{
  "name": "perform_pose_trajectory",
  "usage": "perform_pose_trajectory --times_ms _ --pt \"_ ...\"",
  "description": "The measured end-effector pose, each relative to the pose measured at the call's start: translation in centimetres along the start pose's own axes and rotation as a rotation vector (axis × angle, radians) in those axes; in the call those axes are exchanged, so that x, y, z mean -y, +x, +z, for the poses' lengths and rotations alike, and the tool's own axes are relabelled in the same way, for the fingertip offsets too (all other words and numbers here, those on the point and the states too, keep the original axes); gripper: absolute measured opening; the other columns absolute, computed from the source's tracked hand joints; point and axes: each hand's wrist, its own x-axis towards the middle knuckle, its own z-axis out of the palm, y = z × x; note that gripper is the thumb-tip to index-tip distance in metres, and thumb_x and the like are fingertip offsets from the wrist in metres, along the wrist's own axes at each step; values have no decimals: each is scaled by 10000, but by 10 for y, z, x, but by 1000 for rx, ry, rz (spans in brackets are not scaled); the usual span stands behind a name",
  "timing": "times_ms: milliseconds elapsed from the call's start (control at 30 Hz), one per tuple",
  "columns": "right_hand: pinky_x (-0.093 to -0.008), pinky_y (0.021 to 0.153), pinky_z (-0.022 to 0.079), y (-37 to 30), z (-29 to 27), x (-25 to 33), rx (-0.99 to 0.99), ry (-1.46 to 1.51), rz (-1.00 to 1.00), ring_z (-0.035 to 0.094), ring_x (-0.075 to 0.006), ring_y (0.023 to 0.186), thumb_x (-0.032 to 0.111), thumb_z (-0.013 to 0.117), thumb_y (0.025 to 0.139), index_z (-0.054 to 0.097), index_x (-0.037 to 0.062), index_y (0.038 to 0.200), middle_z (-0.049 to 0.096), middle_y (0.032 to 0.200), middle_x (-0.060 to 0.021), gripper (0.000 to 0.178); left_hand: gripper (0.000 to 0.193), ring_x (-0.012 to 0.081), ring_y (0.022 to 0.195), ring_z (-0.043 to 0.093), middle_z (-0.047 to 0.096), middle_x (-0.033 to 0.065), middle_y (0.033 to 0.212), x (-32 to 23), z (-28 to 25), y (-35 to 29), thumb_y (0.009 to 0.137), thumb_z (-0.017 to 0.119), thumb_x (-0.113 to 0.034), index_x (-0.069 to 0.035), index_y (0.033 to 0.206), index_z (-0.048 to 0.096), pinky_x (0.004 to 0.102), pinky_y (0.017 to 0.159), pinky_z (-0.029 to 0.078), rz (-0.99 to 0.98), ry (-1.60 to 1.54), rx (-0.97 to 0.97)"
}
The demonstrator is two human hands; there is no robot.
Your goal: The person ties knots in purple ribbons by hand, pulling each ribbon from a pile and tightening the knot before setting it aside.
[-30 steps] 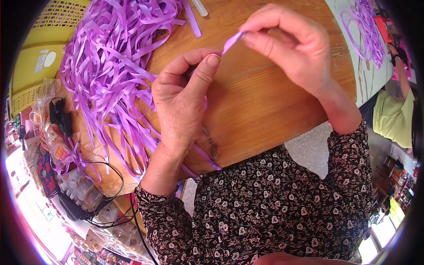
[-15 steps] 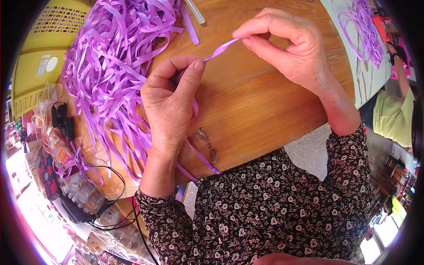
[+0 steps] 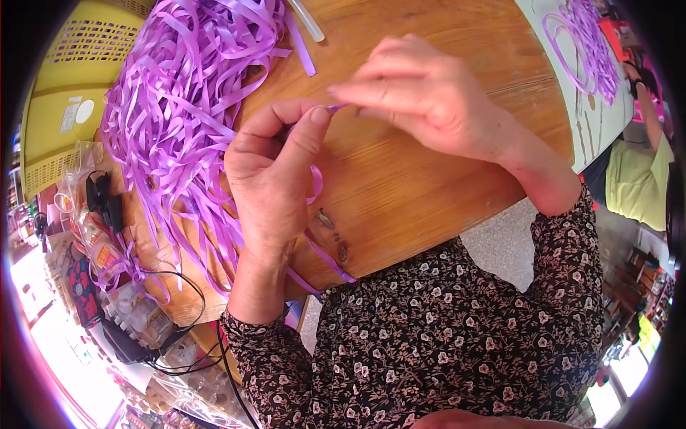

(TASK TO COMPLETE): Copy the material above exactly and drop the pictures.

(SOLUTION FOR THIS PROBLEM):
{
  "name": "perform_pose_trajectory",
  "usage": "perform_pose_trajectory --times_ms _ --pt \"_ ...\"",
  "description": "The measured end-effector pose, each relative to the pose measured at the call's start: translation in centimetres along the start pose's own axes and rotation as a rotation vector (axis × angle, radians) in those axes; in the call those axes are exchanged, so that x, y, z mean -y, +x, +z, for the poses' lengths and rotations alike, and the tool's own axes are relabelled in the same way, for the fingertip offsets too (all other words and numbers here, those on the point and the states too, keep the original axes); gripper: absolute measured opening; the other columns absolute, computed from the source's tracked hand joints; point and axes: each hand's wrist, its own x-axis towards the middle knuckle, its own z-axis out of the palm, y = z × x; note that gripper is the thumb-tip to index-tip distance in metres, and thumb_x and the like are fingertip offsets from the wrist in metres, along the wrist's own axes at each step; values have no decimals: each is scaled by 10000, but by 10 for y, z, x, but by 1000 for rx, ry, rz (spans in brackets are not scaled); the usual span stands behind a name",
  "timing": "times_ms: milliseconds elapsed from the call's start (control at 30 Hz), one per tuple",
  "columns": "right_hand: pinky_x (-0.093 to -0.008), pinky_y (0.021 to 0.153), pinky_z (-0.022 to 0.079), y (-37 to 30), z (-29 to 27), x (-25 to 33), rx (-0.99 to 0.99), ry (-1.46 to 1.51), rz (-1.00 to 1.00), ring_z (-0.035 to 0.094), ring_x (-0.075 to 0.006), ring_y (0.023 to 0.186), thumb_x (-0.032 to 0.111), thumb_z (-0.013 to 0.117), thumb_y (0.025 to 0.139), index_z (-0.054 to 0.097), index_x (-0.037 to 0.062), index_y (0.038 to 0.200), middle_z (-0.049 to 0.096), middle_y (0.032 to 0.200), middle_x (-0.060 to 0.021), gripper (0.000 to 0.178); left_hand: gripper (0.000 to 0.193), ring_x (-0.012 to 0.081), ring_y (0.022 to 0.195), ring_z (-0.043 to 0.093), middle_z (-0.047 to 0.096), middle_x (-0.033 to 0.065), middle_y (0.033 to 0.212), x (-32 to 23), z (-28 to 25), y (-35 to 29), thumb_y (0.009 to 0.137), thumb_z (-0.017 to 0.119), thumb_x (-0.113 to 0.034), index_x (-0.069 to 0.035), index_y (0.033 to 0.206), index_z (-0.048 to 0.096), pinky_x (0.004 to 0.102), pinky_y (0.017 to 0.159), pinky_z (-0.029 to 0.078), rz (-0.99 to 0.98), ry (-1.60 to 1.54), rx (-0.97 to 0.97)"
}
The demonstrator is two human hands; there is no robot.
Your goal: The person ties knots in purple ribbons by hand, pulling each ribbon from a pile and tightening the knot before setting it aside.
[-30 steps] 
[-15 steps] 
[+0 steps] 

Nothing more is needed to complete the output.